Больше всего про обрывы. Про Ленку Дроздову: «Опять мне свинство устроила: прогуляла!» И еще про кладовщика Прошку. Он делает безобразие. Чего-то там сжигает. Чтобы показатели не портить и чтобы премии давали.

— Мама, а почему ты не пойдешь к директору, не скажешь ему, пусть прикажет прекратить безобразие и свинство?

— Ох, Шурик! Разве приказом все сделаешь? — вздыхает мама. — А Прошка… Он, я тебе скажу, свои дела так проворачивает, не то что директор, двадцать две комиссии, Шурик, ничего не раскопали. Ниче-го-шеньки!

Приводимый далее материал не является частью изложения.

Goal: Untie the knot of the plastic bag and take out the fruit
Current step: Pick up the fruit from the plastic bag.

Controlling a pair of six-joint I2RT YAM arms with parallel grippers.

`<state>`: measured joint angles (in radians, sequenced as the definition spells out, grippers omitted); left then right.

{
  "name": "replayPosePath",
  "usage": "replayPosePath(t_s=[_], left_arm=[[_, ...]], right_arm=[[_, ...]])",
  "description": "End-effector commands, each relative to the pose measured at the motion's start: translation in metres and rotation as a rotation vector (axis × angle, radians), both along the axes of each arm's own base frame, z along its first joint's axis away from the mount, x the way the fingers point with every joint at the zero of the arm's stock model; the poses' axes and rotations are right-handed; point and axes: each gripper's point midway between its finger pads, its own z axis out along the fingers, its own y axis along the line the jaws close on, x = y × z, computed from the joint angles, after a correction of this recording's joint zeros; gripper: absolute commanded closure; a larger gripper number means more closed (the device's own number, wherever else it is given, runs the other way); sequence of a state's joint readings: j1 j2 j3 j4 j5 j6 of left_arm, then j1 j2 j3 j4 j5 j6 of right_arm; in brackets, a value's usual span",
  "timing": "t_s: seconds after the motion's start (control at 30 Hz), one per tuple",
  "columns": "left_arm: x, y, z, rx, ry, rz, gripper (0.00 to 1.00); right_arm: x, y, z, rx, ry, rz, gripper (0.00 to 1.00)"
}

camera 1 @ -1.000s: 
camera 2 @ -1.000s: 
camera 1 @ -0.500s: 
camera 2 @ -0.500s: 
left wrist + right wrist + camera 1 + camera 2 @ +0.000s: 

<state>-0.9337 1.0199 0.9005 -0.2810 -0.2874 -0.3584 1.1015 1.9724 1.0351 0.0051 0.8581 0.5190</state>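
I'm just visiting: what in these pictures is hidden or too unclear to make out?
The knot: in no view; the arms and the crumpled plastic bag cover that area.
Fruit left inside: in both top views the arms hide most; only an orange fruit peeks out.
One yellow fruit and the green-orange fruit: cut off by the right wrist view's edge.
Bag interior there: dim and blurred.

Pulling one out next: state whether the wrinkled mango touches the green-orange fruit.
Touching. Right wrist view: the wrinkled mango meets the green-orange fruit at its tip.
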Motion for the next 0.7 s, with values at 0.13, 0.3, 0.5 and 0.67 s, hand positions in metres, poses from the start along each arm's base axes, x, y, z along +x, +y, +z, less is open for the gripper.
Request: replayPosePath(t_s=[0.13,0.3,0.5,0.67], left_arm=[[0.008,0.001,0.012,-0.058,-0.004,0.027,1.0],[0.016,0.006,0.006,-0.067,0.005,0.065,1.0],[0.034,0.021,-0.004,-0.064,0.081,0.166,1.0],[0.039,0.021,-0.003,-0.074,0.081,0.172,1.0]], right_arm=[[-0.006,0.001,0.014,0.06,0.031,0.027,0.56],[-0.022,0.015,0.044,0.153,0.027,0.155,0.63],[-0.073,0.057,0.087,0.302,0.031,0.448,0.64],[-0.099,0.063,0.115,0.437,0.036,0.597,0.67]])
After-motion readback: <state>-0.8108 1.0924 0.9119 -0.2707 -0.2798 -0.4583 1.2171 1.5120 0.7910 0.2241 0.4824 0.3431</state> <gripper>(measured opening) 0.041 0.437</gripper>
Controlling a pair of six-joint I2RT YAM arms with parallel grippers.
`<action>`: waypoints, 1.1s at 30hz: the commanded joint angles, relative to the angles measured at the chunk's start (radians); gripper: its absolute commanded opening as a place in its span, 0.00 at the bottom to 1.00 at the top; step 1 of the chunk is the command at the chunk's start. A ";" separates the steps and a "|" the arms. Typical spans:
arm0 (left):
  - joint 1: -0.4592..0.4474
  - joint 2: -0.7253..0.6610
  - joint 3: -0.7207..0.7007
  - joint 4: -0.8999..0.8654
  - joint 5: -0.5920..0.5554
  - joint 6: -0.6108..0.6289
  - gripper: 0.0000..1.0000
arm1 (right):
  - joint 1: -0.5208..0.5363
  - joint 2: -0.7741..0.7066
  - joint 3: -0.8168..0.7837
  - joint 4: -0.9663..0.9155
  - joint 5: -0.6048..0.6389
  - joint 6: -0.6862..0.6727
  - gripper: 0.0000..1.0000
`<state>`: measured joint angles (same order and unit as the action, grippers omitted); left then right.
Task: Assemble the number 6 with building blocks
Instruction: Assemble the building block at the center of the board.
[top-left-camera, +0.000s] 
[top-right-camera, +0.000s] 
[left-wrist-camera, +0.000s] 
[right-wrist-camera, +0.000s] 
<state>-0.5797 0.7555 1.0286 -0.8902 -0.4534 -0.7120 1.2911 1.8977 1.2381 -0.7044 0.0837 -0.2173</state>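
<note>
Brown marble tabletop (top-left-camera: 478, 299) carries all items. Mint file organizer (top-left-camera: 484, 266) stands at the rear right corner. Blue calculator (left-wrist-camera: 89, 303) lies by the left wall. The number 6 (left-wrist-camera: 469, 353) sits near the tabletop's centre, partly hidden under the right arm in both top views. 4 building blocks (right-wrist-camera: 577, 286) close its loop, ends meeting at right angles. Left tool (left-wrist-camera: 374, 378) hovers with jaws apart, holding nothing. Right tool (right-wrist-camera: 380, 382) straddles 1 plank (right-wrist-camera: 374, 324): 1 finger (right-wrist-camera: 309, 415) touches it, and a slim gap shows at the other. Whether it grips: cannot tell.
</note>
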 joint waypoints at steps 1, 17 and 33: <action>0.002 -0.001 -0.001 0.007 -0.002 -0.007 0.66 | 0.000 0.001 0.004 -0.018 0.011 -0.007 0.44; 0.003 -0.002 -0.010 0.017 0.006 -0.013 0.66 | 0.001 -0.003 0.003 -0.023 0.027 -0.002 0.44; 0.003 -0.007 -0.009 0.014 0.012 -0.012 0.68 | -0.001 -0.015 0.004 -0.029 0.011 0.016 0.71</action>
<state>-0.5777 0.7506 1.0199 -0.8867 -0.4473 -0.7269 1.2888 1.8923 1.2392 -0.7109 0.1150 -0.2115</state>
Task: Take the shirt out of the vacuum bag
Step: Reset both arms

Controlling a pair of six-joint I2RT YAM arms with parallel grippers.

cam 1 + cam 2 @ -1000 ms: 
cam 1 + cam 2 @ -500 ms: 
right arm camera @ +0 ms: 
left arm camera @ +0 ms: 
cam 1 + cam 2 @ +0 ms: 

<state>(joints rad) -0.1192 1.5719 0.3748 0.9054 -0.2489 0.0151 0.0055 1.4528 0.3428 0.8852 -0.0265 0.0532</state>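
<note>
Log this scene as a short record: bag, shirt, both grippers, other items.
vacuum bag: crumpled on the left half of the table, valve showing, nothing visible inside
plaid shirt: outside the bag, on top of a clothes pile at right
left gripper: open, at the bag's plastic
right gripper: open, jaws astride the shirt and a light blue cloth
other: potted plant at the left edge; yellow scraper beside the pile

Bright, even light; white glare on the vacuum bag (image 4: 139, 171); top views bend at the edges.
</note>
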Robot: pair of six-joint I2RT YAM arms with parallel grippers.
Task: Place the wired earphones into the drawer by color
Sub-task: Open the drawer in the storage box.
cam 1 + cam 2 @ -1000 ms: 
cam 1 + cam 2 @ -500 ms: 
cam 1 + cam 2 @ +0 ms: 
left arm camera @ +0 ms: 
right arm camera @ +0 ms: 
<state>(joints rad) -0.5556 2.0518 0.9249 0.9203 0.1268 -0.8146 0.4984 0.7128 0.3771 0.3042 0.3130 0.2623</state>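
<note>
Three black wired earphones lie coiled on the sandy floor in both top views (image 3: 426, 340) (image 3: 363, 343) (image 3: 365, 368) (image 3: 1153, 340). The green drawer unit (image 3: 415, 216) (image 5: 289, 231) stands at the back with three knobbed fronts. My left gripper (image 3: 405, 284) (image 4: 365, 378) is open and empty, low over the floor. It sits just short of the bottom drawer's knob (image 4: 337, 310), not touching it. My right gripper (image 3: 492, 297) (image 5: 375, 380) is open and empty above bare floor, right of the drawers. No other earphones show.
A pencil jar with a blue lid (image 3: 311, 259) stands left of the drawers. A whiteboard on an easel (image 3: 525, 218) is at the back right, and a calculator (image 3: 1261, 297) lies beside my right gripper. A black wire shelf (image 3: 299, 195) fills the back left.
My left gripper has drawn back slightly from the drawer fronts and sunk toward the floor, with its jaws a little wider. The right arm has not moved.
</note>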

— А откуда же ты, мама, узнала насчет Прошки, про его безобразия?

— Откуда? Да из кафетерия.

— Из кафетерия?

— Ну да, — продолжает мама с досадой, — в кафетерии-то в кофейниках водку подают. Заказывают по культурному: «Дайте нам, будьте столь любезны, кофейничек кофе покрепче». Сейчас — раз! — тащат на подносике кофейник водки и чашечки — в них как раз по сто грамм, А в молочнике пиво. Ну вот Прошка однажды выпил и стал похваляться… А мне передали. Я — к мужчинам, «Чего же молчите, мужики? Давайте вопрос утрясем с начальством». А они отвечают: «Ты коммунистический бригадир, ты и утрясай».

Тогда мастер Максим Леонтьевич усы погладил и говорит: «Я хоть и не из коммунистического труда, но сам лично — коммунист, пойду с тобой утрясать».

И пошли мы к директору. Заходим. Фимка-секретарша сидит в перманенте, в венгерской кофте, в ушах клипсы голубые. Увидела меня: «Варька, говорит, скукота здесь». А я говорю: «Чего тебе не хватает? Работенка у тебя не пыльная: трубку подыми, трубку положи…» Проходим мы к директору. Он ничего мужик. Только очень уж вежливый. Чересчур. «Пожалуйста, войдите. Пожалуйста, сидите. Пожалуйста, курите». А насчет Прошки не верит. «Друзья хорошие, говорит, вы меня знаете: я не какой очковтиратель. И не потатчик ворам. Но только сами подумайте: двадцать две комиссии ревизию наводили, акты составляли».

«Что вы, Пал Иванович, — Максим Леонтьевич спрашивает, — бумаге больше верите, чем дому, который над рекой стоит?»

«Какому дому, какому дому?» — спрашивает директор и начинает ногой трясти: разволновался. «А тому дому, что Прошка себе в два этажа у плотины отгрохал. И спрашивается вопрос: откуда гроши?»

Директор совсем растревожился и сник: «Идите, говорит, друзья, я разберусь. Мы же ему недавно комнату дали. Он же, говорит, холостой, зачем ему дом?»

«Эх, товарищ директор, — говорит Максим Леонтьевич и гладит усы, — затем ему нужен дом, что в нем хорошие жильцы живут и хорошие деньги платят».

«А как же справки-то, документы? Он-то, Прохор Зюкин, как ему комнату получать, документы представлял, что в подвале живет, комнатенку снимает».

«Он и правда в подвале жил. А дом на имя его мамаши записан».

Директор вроде засомневался. Однако говорит:

«Не такой уж город наш огромный и многолюдный. Не Париж. Все друг друга знают. И никогда ни про каких жильцов с плотины слыхом не слыхал».